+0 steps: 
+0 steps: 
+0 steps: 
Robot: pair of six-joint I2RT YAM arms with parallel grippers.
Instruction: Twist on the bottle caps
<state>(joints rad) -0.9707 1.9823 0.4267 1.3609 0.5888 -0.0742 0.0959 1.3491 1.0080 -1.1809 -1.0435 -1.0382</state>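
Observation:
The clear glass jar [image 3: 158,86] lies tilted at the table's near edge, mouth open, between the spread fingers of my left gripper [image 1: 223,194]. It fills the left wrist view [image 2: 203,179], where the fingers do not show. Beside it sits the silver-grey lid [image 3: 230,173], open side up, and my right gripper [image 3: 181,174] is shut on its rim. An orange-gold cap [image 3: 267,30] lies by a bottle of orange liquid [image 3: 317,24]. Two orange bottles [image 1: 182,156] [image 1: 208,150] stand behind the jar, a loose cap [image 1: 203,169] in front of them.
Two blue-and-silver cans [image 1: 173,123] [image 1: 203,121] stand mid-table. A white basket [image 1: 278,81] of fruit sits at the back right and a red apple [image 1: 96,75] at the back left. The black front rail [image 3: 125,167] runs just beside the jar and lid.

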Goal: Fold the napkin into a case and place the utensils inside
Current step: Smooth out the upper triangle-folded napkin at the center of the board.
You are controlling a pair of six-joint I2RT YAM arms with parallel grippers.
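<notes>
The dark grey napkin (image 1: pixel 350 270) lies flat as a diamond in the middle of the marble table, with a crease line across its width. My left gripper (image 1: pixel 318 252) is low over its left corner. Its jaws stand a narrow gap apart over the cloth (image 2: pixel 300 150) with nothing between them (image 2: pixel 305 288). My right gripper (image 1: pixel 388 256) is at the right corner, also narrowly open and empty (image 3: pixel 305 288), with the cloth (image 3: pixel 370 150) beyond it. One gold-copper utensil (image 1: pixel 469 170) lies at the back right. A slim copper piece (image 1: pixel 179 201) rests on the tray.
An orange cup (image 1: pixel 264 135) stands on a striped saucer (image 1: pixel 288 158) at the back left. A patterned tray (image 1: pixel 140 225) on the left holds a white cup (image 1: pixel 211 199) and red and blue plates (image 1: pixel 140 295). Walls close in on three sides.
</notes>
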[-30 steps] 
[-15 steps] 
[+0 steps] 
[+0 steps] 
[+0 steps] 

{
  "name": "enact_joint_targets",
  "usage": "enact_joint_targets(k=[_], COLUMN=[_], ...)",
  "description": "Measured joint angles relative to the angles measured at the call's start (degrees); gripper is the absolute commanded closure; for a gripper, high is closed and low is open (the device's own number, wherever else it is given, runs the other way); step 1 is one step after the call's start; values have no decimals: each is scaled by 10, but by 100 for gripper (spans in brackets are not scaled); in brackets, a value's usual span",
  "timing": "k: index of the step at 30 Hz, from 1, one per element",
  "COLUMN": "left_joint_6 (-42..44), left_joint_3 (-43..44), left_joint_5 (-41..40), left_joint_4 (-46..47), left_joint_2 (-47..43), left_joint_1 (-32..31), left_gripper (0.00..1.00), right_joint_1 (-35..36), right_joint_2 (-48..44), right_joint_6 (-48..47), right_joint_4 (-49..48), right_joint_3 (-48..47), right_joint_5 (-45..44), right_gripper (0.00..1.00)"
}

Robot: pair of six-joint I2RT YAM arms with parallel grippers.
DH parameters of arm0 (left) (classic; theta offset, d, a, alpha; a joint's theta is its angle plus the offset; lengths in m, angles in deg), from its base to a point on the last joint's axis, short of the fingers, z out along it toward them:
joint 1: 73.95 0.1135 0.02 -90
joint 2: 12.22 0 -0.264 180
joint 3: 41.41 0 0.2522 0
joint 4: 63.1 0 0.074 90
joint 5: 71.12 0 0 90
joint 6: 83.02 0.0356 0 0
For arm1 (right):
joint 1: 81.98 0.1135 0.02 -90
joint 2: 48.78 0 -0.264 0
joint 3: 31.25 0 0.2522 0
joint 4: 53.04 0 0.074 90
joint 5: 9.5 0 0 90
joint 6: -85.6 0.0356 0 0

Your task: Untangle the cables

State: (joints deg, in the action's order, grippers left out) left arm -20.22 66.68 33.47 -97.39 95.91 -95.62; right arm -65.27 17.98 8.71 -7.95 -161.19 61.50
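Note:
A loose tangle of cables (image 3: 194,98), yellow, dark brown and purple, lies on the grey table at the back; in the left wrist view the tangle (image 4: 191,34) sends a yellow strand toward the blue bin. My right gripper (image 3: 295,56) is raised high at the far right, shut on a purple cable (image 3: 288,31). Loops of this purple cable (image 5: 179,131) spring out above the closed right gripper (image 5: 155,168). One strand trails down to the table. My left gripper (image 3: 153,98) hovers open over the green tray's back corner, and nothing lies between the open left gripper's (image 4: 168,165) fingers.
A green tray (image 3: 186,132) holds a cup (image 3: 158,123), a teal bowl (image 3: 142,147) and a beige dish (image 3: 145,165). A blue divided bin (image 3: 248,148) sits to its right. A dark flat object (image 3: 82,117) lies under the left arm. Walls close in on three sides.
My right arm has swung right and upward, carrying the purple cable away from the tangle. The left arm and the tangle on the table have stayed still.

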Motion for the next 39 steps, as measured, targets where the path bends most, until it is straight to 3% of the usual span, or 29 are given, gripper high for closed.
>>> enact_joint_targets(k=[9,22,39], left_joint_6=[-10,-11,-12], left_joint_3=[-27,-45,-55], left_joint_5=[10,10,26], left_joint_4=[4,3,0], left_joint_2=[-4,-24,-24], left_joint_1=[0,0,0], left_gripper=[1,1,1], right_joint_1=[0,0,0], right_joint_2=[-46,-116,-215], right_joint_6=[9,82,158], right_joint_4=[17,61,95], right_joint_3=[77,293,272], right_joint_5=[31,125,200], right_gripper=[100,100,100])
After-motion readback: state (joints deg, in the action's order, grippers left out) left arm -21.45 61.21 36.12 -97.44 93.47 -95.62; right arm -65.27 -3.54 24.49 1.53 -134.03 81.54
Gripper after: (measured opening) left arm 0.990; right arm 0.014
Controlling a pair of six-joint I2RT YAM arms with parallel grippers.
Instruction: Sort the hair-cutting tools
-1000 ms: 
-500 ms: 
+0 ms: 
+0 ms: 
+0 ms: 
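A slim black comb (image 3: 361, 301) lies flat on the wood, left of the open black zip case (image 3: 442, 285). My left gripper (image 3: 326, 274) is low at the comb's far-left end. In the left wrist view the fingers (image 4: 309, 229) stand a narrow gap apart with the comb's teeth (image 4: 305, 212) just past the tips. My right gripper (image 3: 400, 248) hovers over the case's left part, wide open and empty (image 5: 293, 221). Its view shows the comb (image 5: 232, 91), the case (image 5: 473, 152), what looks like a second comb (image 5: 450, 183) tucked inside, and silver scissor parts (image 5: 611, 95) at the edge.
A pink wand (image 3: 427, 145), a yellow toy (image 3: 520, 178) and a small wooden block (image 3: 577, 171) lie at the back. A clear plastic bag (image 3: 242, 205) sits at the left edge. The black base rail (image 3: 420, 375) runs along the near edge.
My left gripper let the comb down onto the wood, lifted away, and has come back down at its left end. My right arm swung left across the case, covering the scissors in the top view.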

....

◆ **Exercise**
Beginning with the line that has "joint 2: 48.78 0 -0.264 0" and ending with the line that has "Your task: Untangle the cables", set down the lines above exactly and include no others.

◆ **Your response**
joint 2: 48.78 0 -0.264 0
joint 3: 31.25 0 0.2522 0
joint 4: 53.04 0 0.074 90
joint 5: 9.5 0 0 90
joint 6: -85.6 0.0356 0 0

Your task: Untangle the cables

The output is finished and nothing more is needed.